§ **Excerpts from a dataset**
────────────────────
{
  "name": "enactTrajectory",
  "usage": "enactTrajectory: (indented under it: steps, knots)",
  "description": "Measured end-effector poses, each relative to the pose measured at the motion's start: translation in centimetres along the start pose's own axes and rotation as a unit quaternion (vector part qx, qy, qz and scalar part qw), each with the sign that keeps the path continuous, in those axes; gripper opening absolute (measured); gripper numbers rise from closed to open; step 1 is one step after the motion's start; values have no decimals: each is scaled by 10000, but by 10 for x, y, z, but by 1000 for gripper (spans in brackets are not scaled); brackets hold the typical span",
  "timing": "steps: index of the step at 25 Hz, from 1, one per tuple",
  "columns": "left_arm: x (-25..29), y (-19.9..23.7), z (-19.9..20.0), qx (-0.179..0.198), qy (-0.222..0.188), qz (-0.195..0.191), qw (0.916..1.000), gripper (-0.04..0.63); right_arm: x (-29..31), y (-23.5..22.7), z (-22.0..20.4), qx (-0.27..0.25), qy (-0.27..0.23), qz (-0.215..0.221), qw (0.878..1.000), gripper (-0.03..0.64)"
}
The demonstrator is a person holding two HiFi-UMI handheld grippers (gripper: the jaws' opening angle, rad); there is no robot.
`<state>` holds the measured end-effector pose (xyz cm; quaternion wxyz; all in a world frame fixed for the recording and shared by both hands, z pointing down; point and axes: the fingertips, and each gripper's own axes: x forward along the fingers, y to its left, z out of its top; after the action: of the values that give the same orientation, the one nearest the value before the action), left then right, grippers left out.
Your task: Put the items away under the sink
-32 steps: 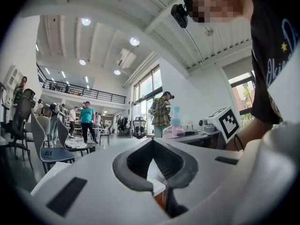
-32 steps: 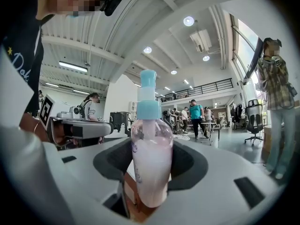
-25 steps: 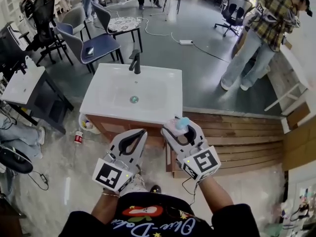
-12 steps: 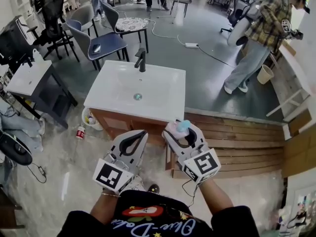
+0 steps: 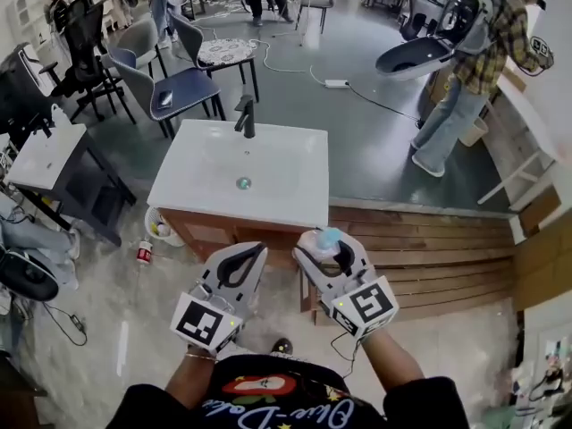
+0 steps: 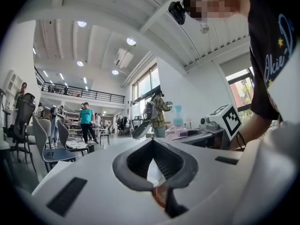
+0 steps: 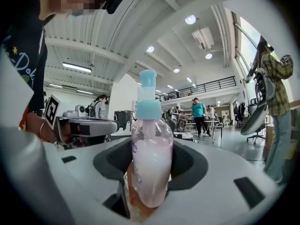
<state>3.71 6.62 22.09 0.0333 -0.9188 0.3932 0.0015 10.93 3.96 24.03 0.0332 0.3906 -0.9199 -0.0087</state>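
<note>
Right gripper [image 5: 327, 247] pinches the bottle [image 7: 151, 163] upright between its fingers, facing the sink [image 5: 295, 199], while the left gripper [image 5: 245, 257] hangs empty, fingers pressed together, probably free to open the cabinet [image 5: 214, 232].

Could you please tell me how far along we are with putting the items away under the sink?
Done: nothing visibly stowed; the space under the sink can't be seen from here.
In hand: the right gripper is shut on a pink pump bottle, held in front of the vanity. The left gripper is empty.
Left: stow that bottle, and perhaps the small container on the floor beside the vanity.
</note>
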Motion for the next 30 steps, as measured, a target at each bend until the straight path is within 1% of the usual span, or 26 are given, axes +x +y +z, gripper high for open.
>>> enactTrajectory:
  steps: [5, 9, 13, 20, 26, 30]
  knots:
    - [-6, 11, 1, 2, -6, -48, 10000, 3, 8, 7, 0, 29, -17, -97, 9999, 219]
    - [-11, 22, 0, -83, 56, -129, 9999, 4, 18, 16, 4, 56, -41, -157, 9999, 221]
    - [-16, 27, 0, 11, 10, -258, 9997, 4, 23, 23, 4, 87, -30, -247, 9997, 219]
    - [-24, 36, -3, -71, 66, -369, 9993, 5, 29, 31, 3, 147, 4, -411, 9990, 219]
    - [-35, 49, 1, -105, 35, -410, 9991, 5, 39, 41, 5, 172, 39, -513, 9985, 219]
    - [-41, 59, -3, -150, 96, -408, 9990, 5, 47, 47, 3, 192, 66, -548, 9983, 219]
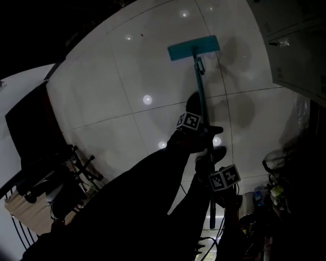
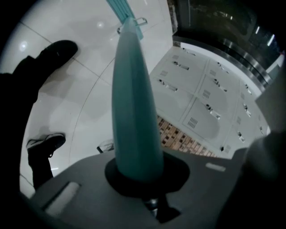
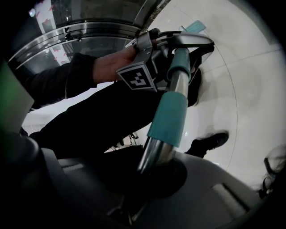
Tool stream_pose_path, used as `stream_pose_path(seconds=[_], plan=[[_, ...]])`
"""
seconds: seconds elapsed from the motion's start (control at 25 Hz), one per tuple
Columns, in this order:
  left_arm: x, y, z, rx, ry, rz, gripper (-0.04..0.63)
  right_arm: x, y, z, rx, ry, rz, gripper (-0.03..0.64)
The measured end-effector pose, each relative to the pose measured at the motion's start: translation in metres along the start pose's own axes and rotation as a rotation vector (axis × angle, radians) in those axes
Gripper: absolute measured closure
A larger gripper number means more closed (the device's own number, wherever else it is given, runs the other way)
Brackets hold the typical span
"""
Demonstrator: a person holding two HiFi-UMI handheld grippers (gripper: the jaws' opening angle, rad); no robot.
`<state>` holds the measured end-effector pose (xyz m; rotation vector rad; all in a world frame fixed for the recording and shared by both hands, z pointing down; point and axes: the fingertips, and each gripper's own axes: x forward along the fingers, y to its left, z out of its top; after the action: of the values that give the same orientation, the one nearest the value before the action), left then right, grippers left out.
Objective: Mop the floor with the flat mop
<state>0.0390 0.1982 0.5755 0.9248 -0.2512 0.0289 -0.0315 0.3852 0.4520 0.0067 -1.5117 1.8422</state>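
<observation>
A flat mop with a teal head (image 1: 194,47) lies on the white tiled floor (image 1: 127,92), far ahead of me. Its teal pole (image 1: 200,92) runs back toward me. My left gripper (image 1: 196,127) is shut on the pole higher along it; in the left gripper view the teal pole (image 2: 134,103) rises straight out from between the jaws toward the mop head (image 2: 123,11). My right gripper (image 1: 216,181) is shut on the pole's lower end, where the teal sleeve (image 3: 172,112) gives way to bare metal (image 3: 154,154). The left gripper (image 3: 178,49) shows further up the pole.
White lockers (image 1: 293,46) stand at the right, and a dark cluttered rack (image 1: 51,173) at the left. My shoes (image 1: 193,104) are on the tiles beside the pole. Bottles and clutter (image 1: 270,199) sit at the lower right. Cables (image 1: 204,244) lie near my feet.
</observation>
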Motion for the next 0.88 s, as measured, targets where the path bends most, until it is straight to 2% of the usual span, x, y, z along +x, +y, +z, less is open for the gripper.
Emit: stream_pose_path(seconds=[0.36,0.56,0.72,0.88], plan=[[-0.033,-0.083,0.127,0.050,-0.025,-0.023,0.574,-0.036,0.026,0.147,-0.011,-0.054,0.000,0.581],[-0.044,-0.122,0.196,0.093,-0.058,-0.045,0.572,-0.054,0.026,0.220,-0.028,-0.071,-0.036,0.583],[-0.044,-0.143,0.236,0.115,-0.111,-0.062,0.574,-0.069,0.019,0.257,-0.043,-0.074,-0.058,0.584],[-0.044,-0.157,0.249,0.127,-0.147,-0.090,0.574,-0.078,0.020,0.268,-0.062,-0.074,-0.065,0.584]])
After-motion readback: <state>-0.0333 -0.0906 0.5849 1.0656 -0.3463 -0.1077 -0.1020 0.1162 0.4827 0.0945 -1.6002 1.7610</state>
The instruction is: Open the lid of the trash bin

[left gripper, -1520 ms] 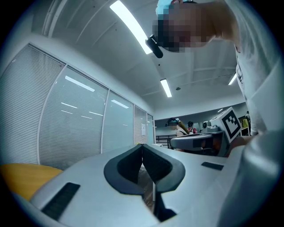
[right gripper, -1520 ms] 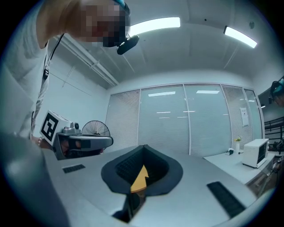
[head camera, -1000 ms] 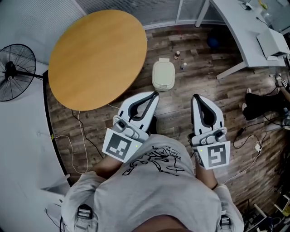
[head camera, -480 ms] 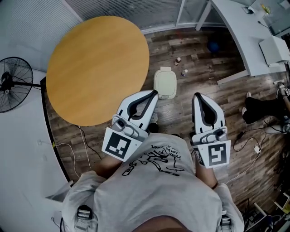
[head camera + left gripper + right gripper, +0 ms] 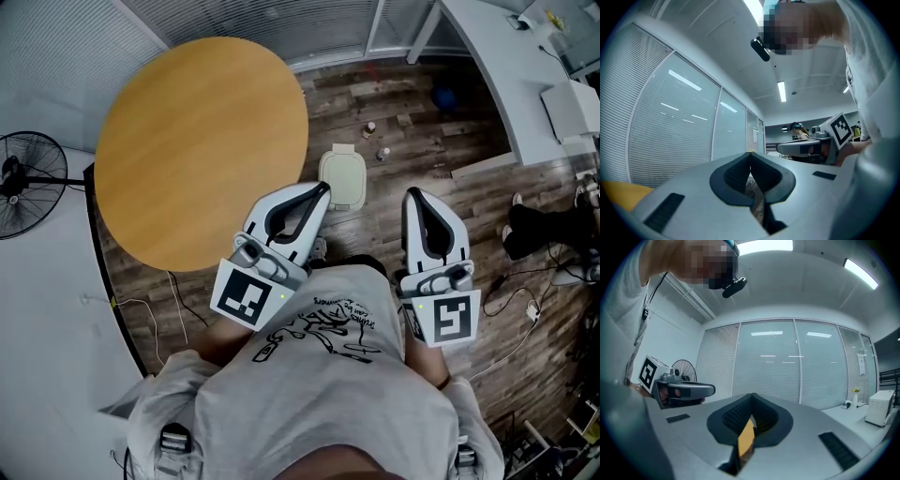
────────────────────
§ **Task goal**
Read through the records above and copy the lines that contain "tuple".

§ **Completed exercise**
  "timing": "steps: index of the step at 25 Hz, from 1, one per tuple",
seconds: seconds elapsed from the motion's start (control at 25 Hz), one per tuple

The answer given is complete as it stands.